By using this repository, you can achieve a performance of 87.9% on the LRW dataset. This reporsitory also provides a script for feature extraction.
Preprocessing
As described in our paper, each video sequence from the LRW dataset is processed by 1) doing face detection and face alignment, 2) aligning each frame to a reference mean face shape 3) cropping a fixed 96 × 96 pixels wide ROI from the aligned face image so that the mouth region is always roughly centered on the image crop 4) transform the cropped image to gray level.
You can run the pre-processing script provided in the preprocessing folder to extract the mouth ROIs.

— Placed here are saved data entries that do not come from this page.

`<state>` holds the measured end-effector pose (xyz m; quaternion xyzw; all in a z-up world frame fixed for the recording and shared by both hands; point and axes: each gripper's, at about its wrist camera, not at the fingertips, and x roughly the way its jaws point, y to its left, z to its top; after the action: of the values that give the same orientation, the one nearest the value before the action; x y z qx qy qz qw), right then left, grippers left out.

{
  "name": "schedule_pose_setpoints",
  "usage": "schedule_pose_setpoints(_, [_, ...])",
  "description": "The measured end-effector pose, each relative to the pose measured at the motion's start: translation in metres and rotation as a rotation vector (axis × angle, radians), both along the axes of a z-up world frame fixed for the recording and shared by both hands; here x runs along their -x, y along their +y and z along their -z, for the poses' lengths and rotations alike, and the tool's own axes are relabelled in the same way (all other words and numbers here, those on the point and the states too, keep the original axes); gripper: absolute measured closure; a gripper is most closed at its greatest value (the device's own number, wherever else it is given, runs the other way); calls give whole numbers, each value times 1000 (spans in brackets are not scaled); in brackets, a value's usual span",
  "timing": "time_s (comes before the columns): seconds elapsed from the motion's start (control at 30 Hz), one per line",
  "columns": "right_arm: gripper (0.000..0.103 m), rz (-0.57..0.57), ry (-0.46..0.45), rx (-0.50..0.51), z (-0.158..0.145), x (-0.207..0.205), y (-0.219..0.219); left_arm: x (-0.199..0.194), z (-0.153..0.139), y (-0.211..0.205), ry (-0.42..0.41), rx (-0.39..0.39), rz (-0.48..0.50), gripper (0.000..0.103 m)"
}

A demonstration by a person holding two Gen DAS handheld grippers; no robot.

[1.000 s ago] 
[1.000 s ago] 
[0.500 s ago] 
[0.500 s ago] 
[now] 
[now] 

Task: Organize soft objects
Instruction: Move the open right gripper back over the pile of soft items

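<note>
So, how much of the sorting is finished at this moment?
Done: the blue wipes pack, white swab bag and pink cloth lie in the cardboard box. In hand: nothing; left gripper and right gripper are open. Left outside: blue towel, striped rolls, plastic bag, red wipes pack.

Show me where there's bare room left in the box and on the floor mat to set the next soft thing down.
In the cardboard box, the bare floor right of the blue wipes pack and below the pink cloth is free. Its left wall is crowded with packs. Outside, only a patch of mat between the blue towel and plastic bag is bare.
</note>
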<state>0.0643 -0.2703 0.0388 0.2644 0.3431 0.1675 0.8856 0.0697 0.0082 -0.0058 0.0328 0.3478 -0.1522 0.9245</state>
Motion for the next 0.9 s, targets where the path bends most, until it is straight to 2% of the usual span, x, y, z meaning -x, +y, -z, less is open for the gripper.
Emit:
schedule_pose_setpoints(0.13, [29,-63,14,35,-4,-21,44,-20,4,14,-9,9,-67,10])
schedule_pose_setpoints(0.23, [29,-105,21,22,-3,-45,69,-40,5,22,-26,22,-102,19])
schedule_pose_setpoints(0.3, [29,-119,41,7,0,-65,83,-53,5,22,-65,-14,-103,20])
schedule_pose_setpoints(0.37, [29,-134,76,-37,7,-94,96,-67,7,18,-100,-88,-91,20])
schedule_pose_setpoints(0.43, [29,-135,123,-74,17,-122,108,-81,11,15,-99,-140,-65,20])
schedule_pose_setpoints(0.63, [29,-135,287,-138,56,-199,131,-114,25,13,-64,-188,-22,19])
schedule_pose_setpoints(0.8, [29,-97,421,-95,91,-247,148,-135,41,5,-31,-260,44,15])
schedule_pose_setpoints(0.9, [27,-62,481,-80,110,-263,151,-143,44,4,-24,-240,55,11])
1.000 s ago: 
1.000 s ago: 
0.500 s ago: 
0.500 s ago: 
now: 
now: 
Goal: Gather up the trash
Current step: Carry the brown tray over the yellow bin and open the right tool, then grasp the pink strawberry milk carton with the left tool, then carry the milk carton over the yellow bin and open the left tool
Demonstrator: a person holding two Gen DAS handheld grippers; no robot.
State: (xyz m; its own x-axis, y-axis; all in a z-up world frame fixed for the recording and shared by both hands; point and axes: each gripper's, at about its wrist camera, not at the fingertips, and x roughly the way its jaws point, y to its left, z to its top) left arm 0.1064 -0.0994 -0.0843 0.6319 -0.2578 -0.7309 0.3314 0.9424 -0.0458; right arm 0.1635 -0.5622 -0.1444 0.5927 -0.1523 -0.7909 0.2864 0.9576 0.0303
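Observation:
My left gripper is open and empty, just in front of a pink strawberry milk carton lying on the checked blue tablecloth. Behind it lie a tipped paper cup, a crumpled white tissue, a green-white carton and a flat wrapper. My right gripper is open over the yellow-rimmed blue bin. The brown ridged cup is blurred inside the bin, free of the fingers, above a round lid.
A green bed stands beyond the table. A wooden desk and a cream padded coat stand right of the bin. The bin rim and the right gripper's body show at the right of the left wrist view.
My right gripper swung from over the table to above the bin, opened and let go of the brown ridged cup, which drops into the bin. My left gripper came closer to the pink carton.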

0. Original | 1. Detection | 2. Transformation | 3. Mouth ROIs |
How to install environment
- Clone the repository into a directory. We refer to that directory as
TCN_LIPREADING_ROOT
.
git clone --recursive https://github.com/mpc001/Lipreading_using_Temporal_Convolutional_Networks.git
- Install all required packages.
pip install -r requirements.txt
How to prepare dataset
-
Download our pre-computed landmarks from GoogleDrive or BaiduDrive (key: kumy) and unzip them to
$TCN_LIPREADING_ROOT/landmarks/
folder. -
Pre-process mouth ROIs using the script crop_mouth_from_video.py in the preprocessing folder and save them to
$TCN_LIPREADING_ROOT/datasets/visual_data/
. -
Pre-process audio waveforms using the script extract_audio_from_video.py in the preprocessing folder and save them to
$TCN_LIPREADING_ROOT/datasets/audio_data/
. -
Download a pre-trained model from Model Zoo and put the model into the
$TCN_LIPREADING_ROOT/models/
folder.
How to train
- Train a visual-only model.
CUDA_VISIBLE_DEVICES=0 python main.py --config-path <MODEL-JSON-PATH> \
--annonation-direc <ANNONATION-DIRECTORY> \
--data-dir <MOUTH-ROIS-DIRECTORY>
- Train an audio-only model.
CUDA_VISIBLE_DEVICES=0 python main.py --modality raw_audio \
--config-path <MODEL-JSON-PATH> \
--annonation-direc <ANNONATION-DIRECTORY> \
--data-dir <AUDIO-WAVEFORMS-DIRECTORY>
We call the original LRW directory that includes timestamps (.txt) as <ANNONATION-DIRECTORY>
.
- Resume from last checkpoint.
You can pass the checkpoint path (.pth.tar) <CHECKPOINT-PATH>
to the variable argument --model-path
, and specify the --init-epoch
to 1 to resume training.
How to test
- Evaluate the visual-only performance (lipreading).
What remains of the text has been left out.